WHAT TO WORK ON | Print the lines of the listing below verbatim from its first line through the line bearing "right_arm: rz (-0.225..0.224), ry". Any pictures are to be omitted.

[DATA EXCERPT Boundary: Start]

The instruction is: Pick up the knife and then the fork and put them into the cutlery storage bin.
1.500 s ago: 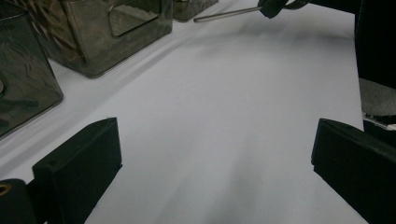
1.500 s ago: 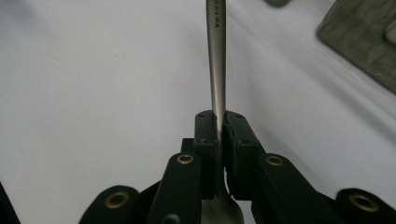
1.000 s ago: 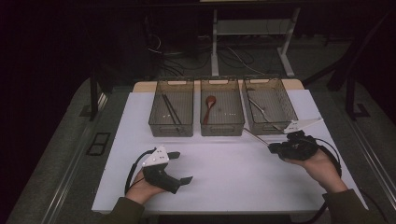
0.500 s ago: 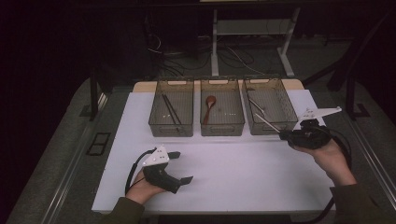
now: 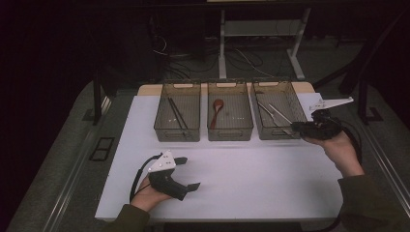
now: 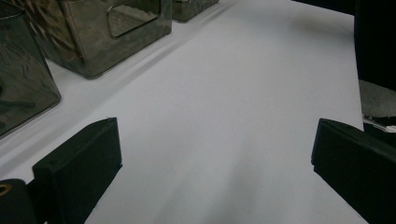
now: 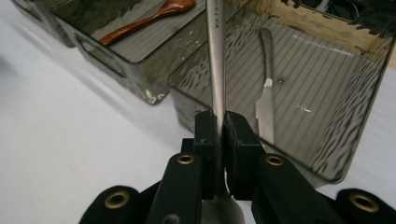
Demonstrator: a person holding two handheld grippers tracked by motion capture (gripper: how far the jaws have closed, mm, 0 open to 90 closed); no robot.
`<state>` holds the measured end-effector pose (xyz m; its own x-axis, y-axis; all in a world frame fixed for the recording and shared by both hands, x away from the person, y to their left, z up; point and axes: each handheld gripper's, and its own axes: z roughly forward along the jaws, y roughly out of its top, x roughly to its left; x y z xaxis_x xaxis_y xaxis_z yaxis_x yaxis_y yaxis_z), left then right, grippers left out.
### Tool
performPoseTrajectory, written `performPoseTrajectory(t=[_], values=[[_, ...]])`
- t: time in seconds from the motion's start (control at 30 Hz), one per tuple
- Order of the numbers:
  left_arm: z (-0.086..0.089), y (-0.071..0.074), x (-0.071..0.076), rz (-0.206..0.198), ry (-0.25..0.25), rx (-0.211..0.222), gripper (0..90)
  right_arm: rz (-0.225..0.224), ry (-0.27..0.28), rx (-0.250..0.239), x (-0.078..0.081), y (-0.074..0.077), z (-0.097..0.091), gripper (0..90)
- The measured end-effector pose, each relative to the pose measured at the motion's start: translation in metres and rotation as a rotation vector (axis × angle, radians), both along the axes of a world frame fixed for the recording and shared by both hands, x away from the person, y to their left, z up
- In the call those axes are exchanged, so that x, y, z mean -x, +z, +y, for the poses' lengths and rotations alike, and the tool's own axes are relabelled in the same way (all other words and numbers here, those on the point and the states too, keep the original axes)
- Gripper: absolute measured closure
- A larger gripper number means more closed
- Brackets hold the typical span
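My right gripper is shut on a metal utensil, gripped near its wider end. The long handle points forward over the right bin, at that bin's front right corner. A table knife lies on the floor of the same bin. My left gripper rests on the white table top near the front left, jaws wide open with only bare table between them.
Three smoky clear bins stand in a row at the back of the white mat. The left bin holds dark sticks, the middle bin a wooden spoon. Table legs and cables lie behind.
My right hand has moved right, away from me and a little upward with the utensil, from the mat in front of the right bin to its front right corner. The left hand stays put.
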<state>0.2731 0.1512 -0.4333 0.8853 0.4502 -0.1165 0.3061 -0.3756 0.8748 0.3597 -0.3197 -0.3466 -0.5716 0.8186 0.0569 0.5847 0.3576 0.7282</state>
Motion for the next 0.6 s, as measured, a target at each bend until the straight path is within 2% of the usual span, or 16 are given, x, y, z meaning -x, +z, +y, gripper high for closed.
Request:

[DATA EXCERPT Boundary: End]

RESPONSE |
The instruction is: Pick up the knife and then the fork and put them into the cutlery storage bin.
1.500 s ago: 
1.500 s ago: 
1.000 s ago: 
0.500 s ago: 
now: 
now: 
now: 
Demonstrator: a person holding two handheld grippers tracked by motion capture (gripper: how far the jaws have closed, mm, 0 open to 90 closed); no robot.
`<state>` holds the measured end-effector pose (xyz m; its own x-axis, y-axis; all in a world frame fixed for the recording and shared by both hands, x away from the person, y to their left, z up; point and axes: each handheld gripper's, and its own axes: z roughly forward along the jaws, y roughly out of its top, x roughly to its left; x y z xaxis_x xaxis_y xaxis_z yaxis_x yaxis_y yaxis_z), left then right, grippers left out.
### Tool
performPoseTrajectory, written `performPoseTrajectory(t=[_], values=[[_, ...]])`
- t: time in seconds from the motion's start (control at 30 Hz), one per tuple
- Order of the numbers:
  left_arm: z (-0.086..0.089), y (-0.071..0.074), x (-0.071..0.076), rz (-0.206..0.198), ry (-0.25..0.25), rx (-0.211..0.222), gripper (0..90)
  right_arm: rz (-0.225..0.224), ry (-0.27..0.28), rx (-0.250..0.239), x (-0.078..0.081), y (-0.074..0.077), z (-0.097..0.091), gripper (0..90)

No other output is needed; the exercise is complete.